- Camp Lake Township, Minnesota Location within the state of Minnesota Camp Lake Township, Minnesota Camp Lake Township, Minnesota (the United States)
- Coordinates: 45°22′53″N 95°25′31″W﻿ / ﻿45.38139°N 95.42528°W
- Country: United States
- State: Minnesota
- County: Swift

Area
- • Total: 35.8 sq mi (92.8 km^{2})
- • Land: 35.4 sq mi (91.7 km^{2})
- • Water: 0.42 sq mi (1.1 km^{2})
- Elevation: 1,079 ft (329 m)

Population (2000)
- • Total: 222
- • Density: 6.2/sq mi (2.4/km^{2})
- Time zone: UTC-6 (Central (CST))
- • Summer (DST): UTC-5 (CDT)
- FIPS code: 27-09532
- GNIS feature ID: 0663736

= Camp Lake Township, Swift County, Minnesota =

Camp Lake Township is a township in Swift County, Minnesota, United States. The population was 222 at the 2000 census.

Settled in the 1860s, Camp Lake Township was named after Camp Lake.

==Geography==
According to the United States Census Bureau, the township has a total area of 35.8 sqmi, of which 35.4 sqmi is land and 0.4 sqmi (1.14%) is water.

==Demographics==
As of the 2000 census, there were 222 people, 94 households, and 65 families residing in the township. The population density was 6.3 PD/sqmi. There were 113 housing units at an average density of 3.2 /sqmi. The racial makeup of the township was 98.65% White, 0.45% African American, 0.45% from other races, and 0.45% from two or more races. Hispanic or Latino of any race were 0.90% of the population.

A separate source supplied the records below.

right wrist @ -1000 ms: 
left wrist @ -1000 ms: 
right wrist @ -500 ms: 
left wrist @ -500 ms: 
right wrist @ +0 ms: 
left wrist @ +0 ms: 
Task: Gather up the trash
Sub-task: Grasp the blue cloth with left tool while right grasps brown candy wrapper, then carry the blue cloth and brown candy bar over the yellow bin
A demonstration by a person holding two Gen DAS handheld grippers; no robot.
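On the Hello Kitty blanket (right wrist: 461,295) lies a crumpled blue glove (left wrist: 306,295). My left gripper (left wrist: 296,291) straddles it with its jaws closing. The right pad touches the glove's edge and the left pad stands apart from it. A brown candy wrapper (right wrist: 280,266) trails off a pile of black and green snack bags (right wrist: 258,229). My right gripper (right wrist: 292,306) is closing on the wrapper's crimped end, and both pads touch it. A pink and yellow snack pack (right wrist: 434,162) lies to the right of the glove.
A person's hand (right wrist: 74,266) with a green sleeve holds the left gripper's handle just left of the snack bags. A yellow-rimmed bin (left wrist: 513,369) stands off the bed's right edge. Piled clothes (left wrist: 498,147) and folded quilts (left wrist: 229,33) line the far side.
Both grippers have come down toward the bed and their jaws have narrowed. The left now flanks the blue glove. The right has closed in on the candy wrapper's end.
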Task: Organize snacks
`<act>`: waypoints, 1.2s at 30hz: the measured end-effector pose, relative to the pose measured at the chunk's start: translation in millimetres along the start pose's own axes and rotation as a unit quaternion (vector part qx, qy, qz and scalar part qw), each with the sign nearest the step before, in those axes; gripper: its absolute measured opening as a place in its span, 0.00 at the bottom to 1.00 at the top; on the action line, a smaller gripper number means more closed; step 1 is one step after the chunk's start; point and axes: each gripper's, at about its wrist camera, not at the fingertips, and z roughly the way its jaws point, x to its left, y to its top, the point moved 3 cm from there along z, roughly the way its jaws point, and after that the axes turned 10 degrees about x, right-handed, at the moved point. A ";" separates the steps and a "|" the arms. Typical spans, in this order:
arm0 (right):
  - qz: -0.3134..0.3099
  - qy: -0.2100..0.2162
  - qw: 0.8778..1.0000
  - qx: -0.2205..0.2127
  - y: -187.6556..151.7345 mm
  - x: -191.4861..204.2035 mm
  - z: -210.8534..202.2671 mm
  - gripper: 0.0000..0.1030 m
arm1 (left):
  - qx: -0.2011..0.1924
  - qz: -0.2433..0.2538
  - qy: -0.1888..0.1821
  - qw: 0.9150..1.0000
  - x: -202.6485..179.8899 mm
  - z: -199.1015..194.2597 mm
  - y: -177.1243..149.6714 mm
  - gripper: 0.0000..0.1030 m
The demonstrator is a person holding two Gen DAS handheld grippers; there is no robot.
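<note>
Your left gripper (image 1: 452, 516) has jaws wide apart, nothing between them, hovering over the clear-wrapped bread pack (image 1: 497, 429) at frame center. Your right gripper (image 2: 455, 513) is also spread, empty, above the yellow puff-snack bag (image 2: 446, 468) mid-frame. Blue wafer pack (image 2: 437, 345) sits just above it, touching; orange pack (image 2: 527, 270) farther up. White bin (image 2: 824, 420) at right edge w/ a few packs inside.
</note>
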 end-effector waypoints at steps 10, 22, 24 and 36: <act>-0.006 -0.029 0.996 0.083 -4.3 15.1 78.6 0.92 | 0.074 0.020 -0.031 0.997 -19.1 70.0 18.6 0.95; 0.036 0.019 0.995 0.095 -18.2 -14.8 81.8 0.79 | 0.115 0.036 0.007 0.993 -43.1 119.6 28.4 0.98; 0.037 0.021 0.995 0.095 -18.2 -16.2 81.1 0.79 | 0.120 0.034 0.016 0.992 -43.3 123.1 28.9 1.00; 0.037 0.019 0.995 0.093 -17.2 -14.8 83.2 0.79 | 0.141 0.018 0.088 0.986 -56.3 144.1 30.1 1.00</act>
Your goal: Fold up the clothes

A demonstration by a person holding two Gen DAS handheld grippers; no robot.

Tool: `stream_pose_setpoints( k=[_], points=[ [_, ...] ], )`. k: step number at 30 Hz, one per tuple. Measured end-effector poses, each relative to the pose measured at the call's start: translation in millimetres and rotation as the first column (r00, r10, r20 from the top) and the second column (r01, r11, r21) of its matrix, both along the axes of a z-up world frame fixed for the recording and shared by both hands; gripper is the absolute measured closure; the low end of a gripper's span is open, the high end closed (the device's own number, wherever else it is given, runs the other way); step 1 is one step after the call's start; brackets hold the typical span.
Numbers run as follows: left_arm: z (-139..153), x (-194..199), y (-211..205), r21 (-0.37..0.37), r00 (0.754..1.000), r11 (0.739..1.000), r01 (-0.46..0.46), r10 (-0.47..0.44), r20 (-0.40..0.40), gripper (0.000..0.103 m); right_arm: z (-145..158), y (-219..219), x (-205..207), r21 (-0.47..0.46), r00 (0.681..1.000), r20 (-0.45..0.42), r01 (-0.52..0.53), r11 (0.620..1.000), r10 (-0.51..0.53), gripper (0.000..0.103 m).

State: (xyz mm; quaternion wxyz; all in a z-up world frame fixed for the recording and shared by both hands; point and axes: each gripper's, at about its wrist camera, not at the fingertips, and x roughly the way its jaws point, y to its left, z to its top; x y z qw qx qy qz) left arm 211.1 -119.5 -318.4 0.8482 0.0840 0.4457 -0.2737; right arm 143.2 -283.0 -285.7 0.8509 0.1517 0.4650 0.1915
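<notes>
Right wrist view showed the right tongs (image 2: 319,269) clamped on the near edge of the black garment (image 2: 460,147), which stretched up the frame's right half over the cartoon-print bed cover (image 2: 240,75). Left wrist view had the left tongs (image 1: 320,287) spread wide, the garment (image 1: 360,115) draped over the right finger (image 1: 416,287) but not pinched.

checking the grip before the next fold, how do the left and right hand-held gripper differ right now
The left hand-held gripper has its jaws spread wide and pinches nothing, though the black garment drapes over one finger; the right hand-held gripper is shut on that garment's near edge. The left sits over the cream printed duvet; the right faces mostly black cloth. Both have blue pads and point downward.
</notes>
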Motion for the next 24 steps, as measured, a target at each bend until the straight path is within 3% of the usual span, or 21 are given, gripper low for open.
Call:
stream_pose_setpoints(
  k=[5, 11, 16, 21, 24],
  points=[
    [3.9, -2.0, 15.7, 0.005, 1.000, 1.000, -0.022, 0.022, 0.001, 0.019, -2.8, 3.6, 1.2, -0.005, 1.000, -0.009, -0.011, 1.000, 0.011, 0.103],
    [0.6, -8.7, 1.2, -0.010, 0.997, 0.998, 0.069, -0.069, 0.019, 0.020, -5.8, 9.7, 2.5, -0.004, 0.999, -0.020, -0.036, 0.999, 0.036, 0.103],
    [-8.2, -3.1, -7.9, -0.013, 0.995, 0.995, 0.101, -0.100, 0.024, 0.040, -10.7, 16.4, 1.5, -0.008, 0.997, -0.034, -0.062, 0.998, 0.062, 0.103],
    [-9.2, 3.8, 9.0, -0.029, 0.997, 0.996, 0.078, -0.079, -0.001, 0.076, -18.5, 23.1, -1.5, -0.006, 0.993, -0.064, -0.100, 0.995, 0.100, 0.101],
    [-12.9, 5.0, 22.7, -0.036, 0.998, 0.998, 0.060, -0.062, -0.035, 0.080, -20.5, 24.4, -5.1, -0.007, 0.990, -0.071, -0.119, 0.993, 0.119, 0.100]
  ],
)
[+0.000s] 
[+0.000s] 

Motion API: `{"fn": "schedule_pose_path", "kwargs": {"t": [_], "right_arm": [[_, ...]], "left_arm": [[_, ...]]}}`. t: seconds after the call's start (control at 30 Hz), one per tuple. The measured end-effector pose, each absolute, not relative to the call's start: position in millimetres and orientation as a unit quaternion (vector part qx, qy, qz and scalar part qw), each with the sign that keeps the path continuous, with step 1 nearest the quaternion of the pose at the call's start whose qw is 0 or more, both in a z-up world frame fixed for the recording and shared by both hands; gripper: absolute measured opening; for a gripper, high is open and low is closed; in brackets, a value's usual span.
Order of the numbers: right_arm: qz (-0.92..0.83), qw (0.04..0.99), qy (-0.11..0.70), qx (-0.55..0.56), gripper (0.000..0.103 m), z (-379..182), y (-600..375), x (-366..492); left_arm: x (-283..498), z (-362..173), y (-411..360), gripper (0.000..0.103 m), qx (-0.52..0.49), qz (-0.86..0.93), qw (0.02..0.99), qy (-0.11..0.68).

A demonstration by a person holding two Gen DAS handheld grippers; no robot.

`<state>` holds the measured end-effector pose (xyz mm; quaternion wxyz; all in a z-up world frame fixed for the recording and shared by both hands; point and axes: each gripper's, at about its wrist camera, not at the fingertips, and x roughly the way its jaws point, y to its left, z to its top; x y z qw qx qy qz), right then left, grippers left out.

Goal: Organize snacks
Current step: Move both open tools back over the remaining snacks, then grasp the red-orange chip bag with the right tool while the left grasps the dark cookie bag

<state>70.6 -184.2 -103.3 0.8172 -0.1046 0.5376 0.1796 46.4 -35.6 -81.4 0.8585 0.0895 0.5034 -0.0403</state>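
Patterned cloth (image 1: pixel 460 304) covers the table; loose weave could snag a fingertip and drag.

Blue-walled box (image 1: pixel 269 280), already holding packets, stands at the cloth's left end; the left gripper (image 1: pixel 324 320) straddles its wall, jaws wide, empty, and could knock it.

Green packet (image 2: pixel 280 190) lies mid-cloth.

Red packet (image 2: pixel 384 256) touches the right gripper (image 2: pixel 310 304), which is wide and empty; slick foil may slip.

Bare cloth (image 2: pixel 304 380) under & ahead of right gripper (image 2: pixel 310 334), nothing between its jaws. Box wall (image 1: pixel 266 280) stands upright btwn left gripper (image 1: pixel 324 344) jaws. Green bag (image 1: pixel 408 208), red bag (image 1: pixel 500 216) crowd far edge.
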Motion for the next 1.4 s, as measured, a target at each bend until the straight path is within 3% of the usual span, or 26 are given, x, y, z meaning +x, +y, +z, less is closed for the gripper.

There were 94 households, out of which 25.5% had children under the age of 18 living with them, 66.0% were married couples living together, 2.1% had a female householder with no husband present, and 29.8% were non-families. 25.5% of all households were made up of individuals, and 12.8% had someone living alone who was 65 years of age or older. The average household size was 2.36 and the average family size was 2.79.

In the township the population was spread out, with 22.5% under the age of 18, 6.8% from 18 to 24, 22.1% from 25 to 44, 25.2% from 45 to 64, and 23.4% who were 65 years of age or older. The median age was 44 years. For every 100 females, there were 109.4 males. For every 100 females age 18 and over, there were 107.2 males.

The median income for a household in the township was $31,875, and the median income for a family was $36,875. Males had a median income of $26,591 versus $23,125 for females. The per capita income for the township was $17,084. About 5.3% of families and 6.0% of the population were below the poverty line, including 2.4% of those under the age of eighteen and 23.4% of those 65 or over.